**YOUR OBJECTIVE**
Where the data below begins, start retyping exactly, and end on the line with "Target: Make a", which is included; no picture goes in.

**Dataset items**
⟨

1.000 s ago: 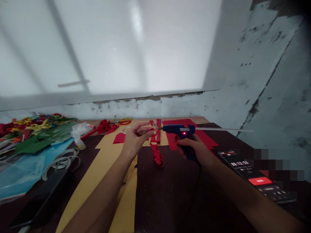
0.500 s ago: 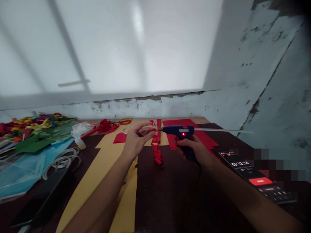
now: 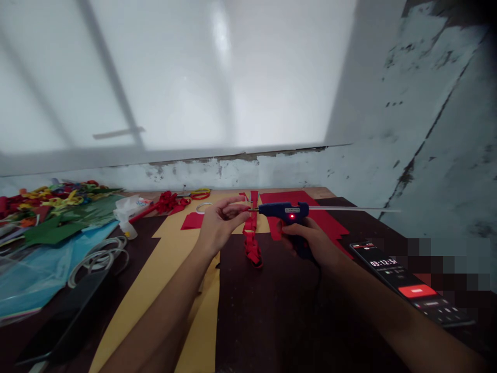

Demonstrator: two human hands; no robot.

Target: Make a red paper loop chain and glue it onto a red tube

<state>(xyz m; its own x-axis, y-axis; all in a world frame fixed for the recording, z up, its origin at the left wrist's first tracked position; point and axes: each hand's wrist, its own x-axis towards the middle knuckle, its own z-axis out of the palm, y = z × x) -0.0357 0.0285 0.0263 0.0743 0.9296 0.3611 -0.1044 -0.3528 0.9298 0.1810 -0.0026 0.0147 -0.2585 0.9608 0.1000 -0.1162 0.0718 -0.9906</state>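
Note:
My right hand (image 3: 305, 235) grips a dark blue glue gun (image 3: 285, 209) by its handle. A red light glows on the gun, and a clear glue stick (image 3: 349, 209) juts from its back. The nozzle points left at the fingertips of my left hand (image 3: 223, 220). Those fingers are pinched together, and what they hold is too small and hidden to make out; a bit of red shows there. Just beyond and below the nozzle, a folded red paper strip (image 3: 253, 249) lies on the table.
Yellow paper (image 3: 155, 274) and red sheets (image 3: 324, 217) cover parts of the dark table. Yellow-handled scissors (image 3: 200, 194), a tape roll (image 3: 203, 207) and a red flower (image 3: 167, 201) lie behind. At left are colourful scraps (image 3: 73, 197), a cable (image 3: 99, 256) and a black device (image 3: 73, 316); a phone (image 3: 407, 282) lies right.
The glue gun has shifted very slightly left, its nozzle closer in against my left fingertips. Otherwise both hands stay in place.

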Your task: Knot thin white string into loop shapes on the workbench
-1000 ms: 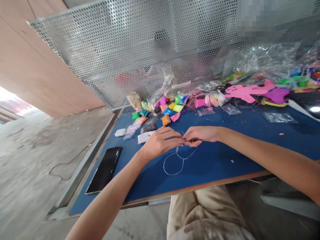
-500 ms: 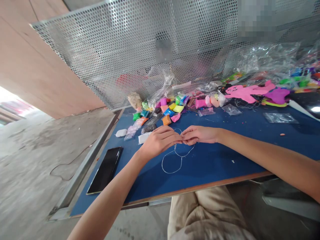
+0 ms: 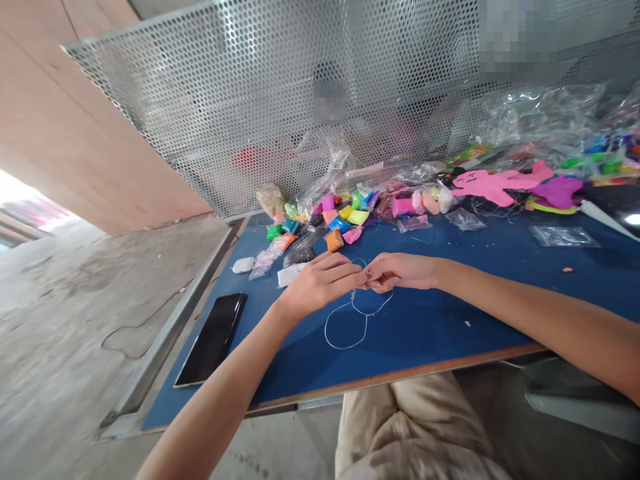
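Note:
My left hand [image 3: 320, 283] and my right hand [image 3: 400, 270] meet fingertip to fingertip over the blue table [image 3: 450, 313]. Both pinch a thin white string [image 3: 345, 327] at about the same spot. The string hangs from my fingers and lies in a loop on the table just in front of them. What sits exactly between the fingertips is too small to make out.
Several small coloured packets [image 3: 333, 220] lie behind my hands against a perforated metal screen [image 3: 300, 100]. Pink and purple foam cut-outs [image 3: 500, 183] and clear plastic bags [image 3: 540, 120] fill the back right. A black phone [image 3: 213, 337] lies at the table's left edge.
My hands have stayed together, lifting slightly and then settling; the string loop shifted a little under them.

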`<state>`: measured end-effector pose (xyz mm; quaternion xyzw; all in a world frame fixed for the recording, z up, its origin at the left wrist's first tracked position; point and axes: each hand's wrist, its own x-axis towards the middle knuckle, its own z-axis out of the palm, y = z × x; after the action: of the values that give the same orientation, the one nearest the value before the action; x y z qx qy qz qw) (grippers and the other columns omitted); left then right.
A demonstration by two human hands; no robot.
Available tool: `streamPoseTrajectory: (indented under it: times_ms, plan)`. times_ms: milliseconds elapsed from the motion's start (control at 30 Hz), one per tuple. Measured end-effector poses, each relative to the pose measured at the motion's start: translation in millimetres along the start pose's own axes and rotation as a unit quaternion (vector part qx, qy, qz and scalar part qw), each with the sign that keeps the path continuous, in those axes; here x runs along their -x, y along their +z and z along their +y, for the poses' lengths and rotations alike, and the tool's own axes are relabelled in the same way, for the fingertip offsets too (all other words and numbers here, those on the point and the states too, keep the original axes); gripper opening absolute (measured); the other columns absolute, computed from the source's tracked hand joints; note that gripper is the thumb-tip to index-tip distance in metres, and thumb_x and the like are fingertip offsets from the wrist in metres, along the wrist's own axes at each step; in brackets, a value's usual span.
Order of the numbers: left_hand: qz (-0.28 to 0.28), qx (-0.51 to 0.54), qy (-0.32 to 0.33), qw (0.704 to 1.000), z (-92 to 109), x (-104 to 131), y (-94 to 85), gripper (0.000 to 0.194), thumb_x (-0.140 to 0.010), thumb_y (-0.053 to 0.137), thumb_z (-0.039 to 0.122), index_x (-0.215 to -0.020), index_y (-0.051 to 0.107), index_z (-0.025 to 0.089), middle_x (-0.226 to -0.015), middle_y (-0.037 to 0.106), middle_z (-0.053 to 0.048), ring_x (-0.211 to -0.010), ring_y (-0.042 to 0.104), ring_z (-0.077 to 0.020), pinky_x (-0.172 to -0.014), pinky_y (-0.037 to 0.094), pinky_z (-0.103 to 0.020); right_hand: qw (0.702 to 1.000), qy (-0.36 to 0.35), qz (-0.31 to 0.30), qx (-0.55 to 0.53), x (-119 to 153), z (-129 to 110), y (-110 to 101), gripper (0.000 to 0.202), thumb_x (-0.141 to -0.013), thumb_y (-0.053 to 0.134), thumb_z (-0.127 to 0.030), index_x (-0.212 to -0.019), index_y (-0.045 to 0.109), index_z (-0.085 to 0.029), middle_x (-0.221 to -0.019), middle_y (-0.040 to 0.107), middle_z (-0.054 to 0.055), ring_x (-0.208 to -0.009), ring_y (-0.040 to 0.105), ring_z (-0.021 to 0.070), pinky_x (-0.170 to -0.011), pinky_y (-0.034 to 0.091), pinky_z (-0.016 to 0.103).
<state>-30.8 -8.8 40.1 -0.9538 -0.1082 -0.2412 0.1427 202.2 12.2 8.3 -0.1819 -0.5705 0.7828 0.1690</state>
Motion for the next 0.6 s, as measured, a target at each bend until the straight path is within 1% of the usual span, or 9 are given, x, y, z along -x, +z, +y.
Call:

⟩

**ANSWER TO THIS EXERCISE**
1.000 s ago: 
0.500 s ago: 
now: 

Demonstrator: two human hands; no robot.

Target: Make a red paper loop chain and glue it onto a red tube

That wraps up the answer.